脇には近くで狩った野鳥の煮込み鍋の残りや、明日の為のパン種が寝かせてあり、少し離れたところでは、エゼ君とナミサ君が毛布をかぶって、死んだように眠っていた。
いつもよりもずっと小さな焚き火。
それもそのはず、我々は本隊とはぐれてしまっているのだ。
故の小さな篝火だった。

見張りと言うこともあり、スキットルから強いラムを一口だけあおった。
これで一時的にだが、絡み付くような森の寒さからは逃れられる。
僅かな酔いは、寒さですぐに消えて無くなった。



黒い翼。
異形の者に躊躇してしまったのは、あの外観に怯えたからか。
違う。
同情したからか。
違う。
では何故か。

―――おそらく、自身の未来を。
マナに冒された者の末路に、自分を見たからなのだろう。
故に刃の速度を落としてしまったのだ。
おそらくはTCで一番早く、かつ分かり易く、マナの影響が出始めたのは私なのだろうと分かっていた。

先日にマナドリンクを服用してからは、少しずつ、だが顕著にマナの影響が出ているのがわかった。
髪が伸びるほどの劇的な変化はなかったが、何か、ふとした拍子に「兆候」が現れるのだ。
「兆候」自体は服を着ていれば人目に触れることはなく、意識すればフッと消えるので、本当にマナの影響なのかは分からなかったが、タイミングから言って妥当とも言えた。

他の病気や症状なのかもわからないが、私のことで他の者達を、そしてエニシダさんの手を患わすわけにもいかない。
故に、誰にも告げていなかった。
故に、他の誰も知らなかった。
幸いなことに、アルテイシアさんの言うような、精神的に冒されたような兆候はないと言えた。

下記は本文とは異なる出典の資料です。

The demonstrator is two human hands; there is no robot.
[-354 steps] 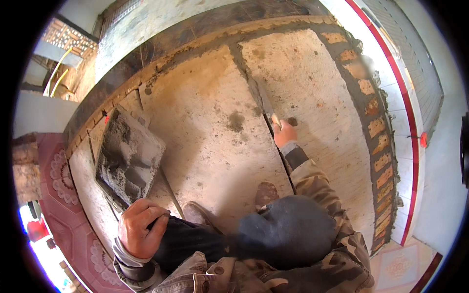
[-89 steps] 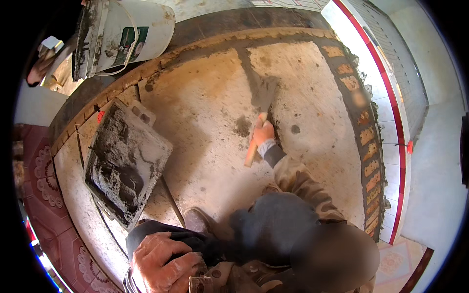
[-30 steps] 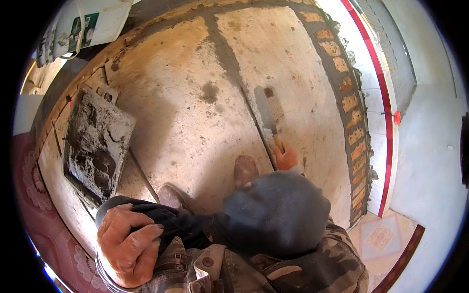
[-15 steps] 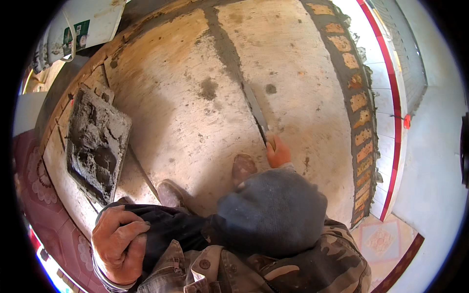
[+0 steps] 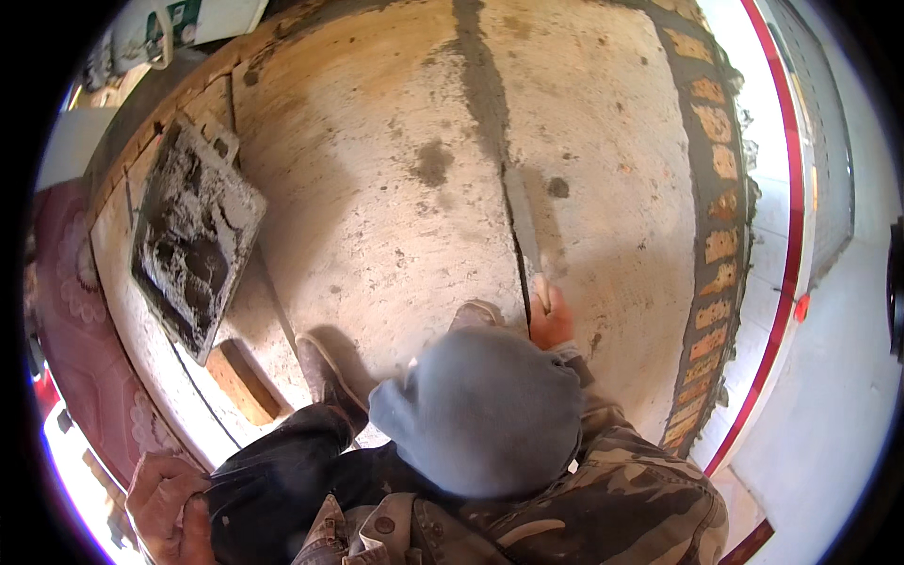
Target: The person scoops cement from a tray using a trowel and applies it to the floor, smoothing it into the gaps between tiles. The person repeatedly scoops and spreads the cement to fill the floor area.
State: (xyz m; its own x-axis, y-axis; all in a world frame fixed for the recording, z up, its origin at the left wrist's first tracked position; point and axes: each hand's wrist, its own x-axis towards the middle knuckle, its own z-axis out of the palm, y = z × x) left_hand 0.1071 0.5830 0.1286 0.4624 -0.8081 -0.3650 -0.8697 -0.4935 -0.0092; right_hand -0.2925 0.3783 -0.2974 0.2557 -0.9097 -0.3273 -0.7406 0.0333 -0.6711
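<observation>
My right hand (image 5: 551,317) is closed around the handle of a narrow trowel (image 5: 521,218), whose flat metal blade lies along a dark joint between two pale slabs (image 5: 603,188). Beyond the blade, grey mortar (image 5: 482,85) fills and smears over the joint. At the lower left, my left hand (image 5: 169,504) has its fingers curled beside my dark trouser leg; nothing shows in it. A shallow black pan (image 5: 226,325) of wet grey mortar rests on the slabs to the left, at a slant.
A brick (image 5: 242,381) lies below the pan near my boot (image 5: 325,372). Bricks set in mortar (image 5: 720,247) edge the right side, beside a red-striped white wall (image 5: 789,188). A white bucket (image 5: 221,19) stands at the far left. A rounded grey cloth shape (image 5: 480,414) covers the near middle.
My right hand and trowel have drawn slightly nearer along the joint. My left hand has moved lower and farther left. The view has shifted, uncovering the brick below the pan.
</observation>
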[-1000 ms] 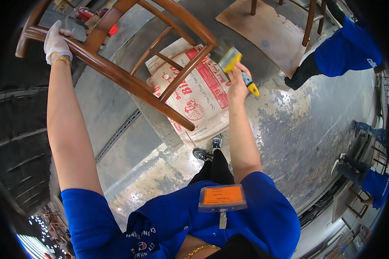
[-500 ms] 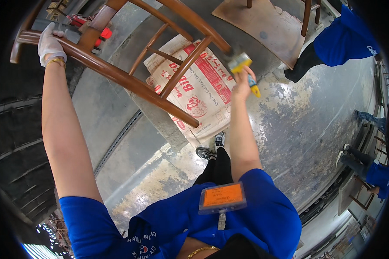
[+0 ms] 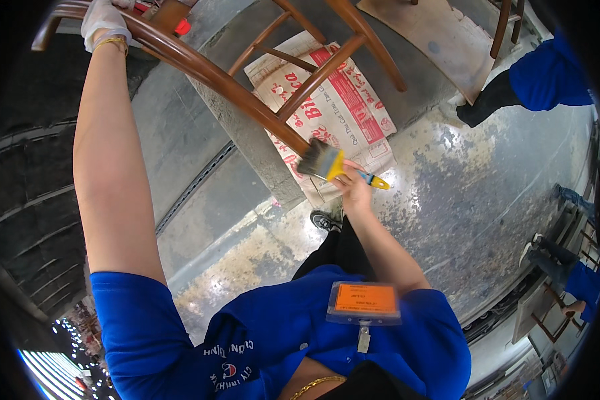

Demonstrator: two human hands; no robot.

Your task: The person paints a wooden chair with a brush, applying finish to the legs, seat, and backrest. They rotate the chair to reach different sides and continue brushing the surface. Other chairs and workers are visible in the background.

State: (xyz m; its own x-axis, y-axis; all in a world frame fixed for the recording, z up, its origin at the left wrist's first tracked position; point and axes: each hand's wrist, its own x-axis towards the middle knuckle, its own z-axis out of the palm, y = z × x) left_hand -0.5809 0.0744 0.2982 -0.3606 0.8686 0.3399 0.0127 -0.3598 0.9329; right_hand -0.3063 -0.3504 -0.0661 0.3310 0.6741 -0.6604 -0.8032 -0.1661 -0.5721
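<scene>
A brown varnished wooden chair (image 3: 237, 99) is held tilted, its legs and rungs toward me. In a thin white glove, my left hand (image 3: 105, 21) is wrapped round the chair's frame at the upper left. My bare right hand (image 3: 356, 193) grips a flat paintbrush (image 3: 330, 163) with a yellow band and a yellow and blue handle. The dark bristles meet the lower end of the nearest chair leg. Behind the legs, a flattened printed cardboard sheet (image 3: 375, 155) in white and red lies on the floor.
Brown cardboard (image 3: 440, 47) lies farther back, under another wooden chair (image 3: 502, 30). A person in a blue shirt (image 3: 553, 77) stands at the upper right; another person (image 3: 583, 287) is at the far right beside more furniture. A dark slotted channel (image 3: 195, 187) crosses the floor.
My right hand has brought the paintbrush down and left, from the far leg's end to the near leg's end. The chair and my left hand appear higher in view.
</scene>
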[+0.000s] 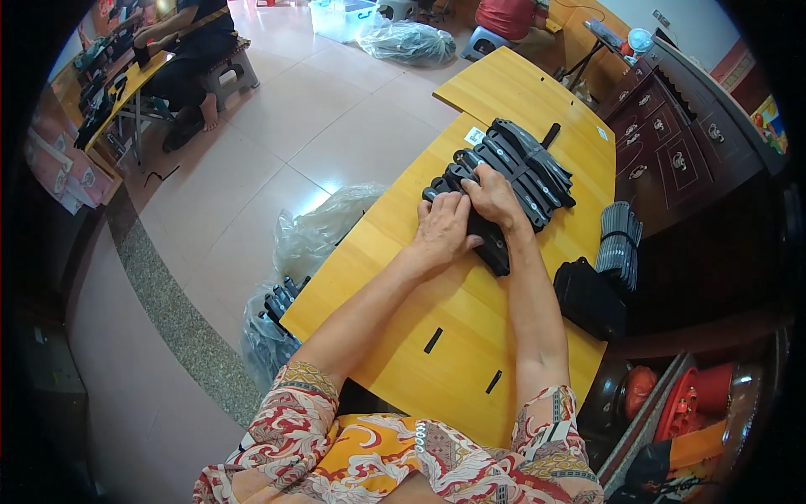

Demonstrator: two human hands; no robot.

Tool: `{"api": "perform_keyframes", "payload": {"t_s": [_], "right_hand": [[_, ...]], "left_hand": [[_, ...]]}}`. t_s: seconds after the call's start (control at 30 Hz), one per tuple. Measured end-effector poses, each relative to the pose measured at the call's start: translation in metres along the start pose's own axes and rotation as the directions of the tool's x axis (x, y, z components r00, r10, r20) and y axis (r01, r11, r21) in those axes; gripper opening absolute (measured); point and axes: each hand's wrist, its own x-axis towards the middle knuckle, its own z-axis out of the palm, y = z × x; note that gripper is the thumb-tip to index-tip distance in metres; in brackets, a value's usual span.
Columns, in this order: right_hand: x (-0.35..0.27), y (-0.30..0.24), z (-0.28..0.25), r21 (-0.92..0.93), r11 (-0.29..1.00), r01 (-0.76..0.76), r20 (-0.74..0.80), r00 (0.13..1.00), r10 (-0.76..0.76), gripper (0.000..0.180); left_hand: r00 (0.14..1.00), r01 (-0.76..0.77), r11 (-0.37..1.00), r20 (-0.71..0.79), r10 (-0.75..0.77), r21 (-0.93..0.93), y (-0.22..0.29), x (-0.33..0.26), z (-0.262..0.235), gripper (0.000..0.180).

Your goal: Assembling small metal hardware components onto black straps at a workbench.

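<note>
A row of flat black folded pieces (537, 168) with grey edges is packed side by side on the yellow wooden table (395, 311). Both hands press on the near end of this row. My left hand (442, 228) curls its fingers over the top of the nearest black folded piece (491, 248), the thumb against its side. Just to the right, my right hand (495, 199) has its fingers bent over the pieces behind it. Their exact kind cannot be made out. A white label (475, 135) lies by the row's far left side.
Black strips (433, 340) lie on the table. At its right edge are a banded grey bundle (620, 244) and a black stack (588, 294), by a dark drawer cabinet (672, 139). Plastic bags (323, 223) stand along the left. Other people sit at far left and far right.
</note>
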Motion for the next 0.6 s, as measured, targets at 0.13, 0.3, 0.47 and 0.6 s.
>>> {"api": "perform_keyframes", "payload": {"t_s": [0.13, 0.3, 0.47, 0.6], "right_hand": [[-0.003, 0.000, 0.005, 0.071, 0.997, -0.011, -0.038, 0.999, 0.013, 0.029], [-0.014, -0.002, 0.018, 0.040, 0.998, 0.055, -0.169, 0.984, -0.048, 0.026], [-0.026, -0.015, -0.013, -0.059, 0.967, 0.247, -0.410, 0.877, -0.249, 0.020], [-0.054, -0.021, -0.080, 0.171, 0.968, 0.186, -0.610, 0.791, -0.044, 0.018]], "left_hand": [[0.984, -0.041, 0.998, -0.173, 0.049, 0.047, -0.007, -0.006, 0.013, 0.076], [1.000, -0.015, 0.999, 0.020, 0.014, 0.037, -0.002, 0.001, -0.006, 0.073], [0.999, -0.009, 0.996, 0.039, 0.006, 0.091, -0.001, 0.005, -0.003, 0.065], [0.996, -0.071, 0.986, 0.072, 0.060, 0.151, -0.005, 0.005, -0.006, 0.055]]}}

エゼ君とナミサ君とは、昏々と眠っている。無理もない、あの激戦の後だ。
体力を回復させるには、眠るのが一番良い。
幸い命に別状のない傷だったので、明るいうちは消毒と傷口を清潔に保つことに専念した。
昼間は彼らのことだけを考えた。



あの後、本隊は無事だったのだろうか。我々が森に逃げ込む時に上空に見た、新たな黒い翼の編隊とぶつかっていなければ良いのだが、この場合の嫌な予感は往々にして当たることが多い。
集合場所も決めてあるので、大丈夫だと思いたいが―――。
夜間、見張りの時間は、他の隊のことを考えた。



エゼ君が起きてきて、見張りを替わりましょうかと言ってくれた。
大丈夫だと言いたかったが、流石に体力も限界だった。
と、いうよりも、言われて限界だということに気付いた。
有り難く毛布にくるまり、草の上に横になった。
短剣を抜き身のまま握って眠ろうかと思ったが、それはやめにした。



眠る前に夜空を見上げ、内側のポケットに入れてある指輪の上に手を宛て、こっそりと就寝の挨拶をした。
散開する前に言われたのだが、「将来のことも視野に入れて渡された」指輪だ。
今は返答や対応などを考えるときではなかったが、そんな別件の苦悩が、この時は何故か無性に安らいだ。
瞳を閉じ、眠りに落ちるまでの間は、あの人のことを考えた。